In a speech in his home state of Michoacan yesterday President Felipe Calderon praised the 200 strong marine strike in Cuernavaca last Wednesday that resulted in the death of Arturo Beltran Leyva and signalled his commitment to a fully militarized strategy as the solution to Mexico’s organized crime threat.
Criminal groups with their firepower and powers of corruption are waging a determined battle to subjugate the country,” said Calderon. “We will not step back from this fight” and
there will be no truce and no quarter to the enemies of our country
(La Jornada)
Calderon’s statements underscore those made by a senior Mexican military commander, who was quoted saying that the “only organizations trained, equipped and integrated with real unity of doctrine to ensure domestic order…are the armed forces”

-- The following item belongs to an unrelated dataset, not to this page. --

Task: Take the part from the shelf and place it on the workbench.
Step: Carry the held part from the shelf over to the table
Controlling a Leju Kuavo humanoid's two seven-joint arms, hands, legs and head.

“Lets act like we are in a war situation, because we are! We will exert as strong a force as they have And will go after them totally. that’s what that picture means. We will be ruthless.” (Milenio)
Hours after President Calderon declared there would be “no quarter and no truce” in the war with criminal organizations, a suspected Zetas commando team killed the mother and four relatives of a Navy Special Forces sergeant who died in the raid in Cuernavaca that killed Arturo Beltran Leyva, who allied his cartel with the Zetas in 2008.
The Municipal Public Security Bureau in Paraiso, Tabasco reported that the multiple murders took place around midnight as the family slept. Three vans rolled up on the house and unloaded with AR-15s killing Mrs. Irma Cordova Palma, mother of 3rd Navy Special Forces Master Melchizedek Angulo Cordova, whose funeral took place earlier in the day (El Universal)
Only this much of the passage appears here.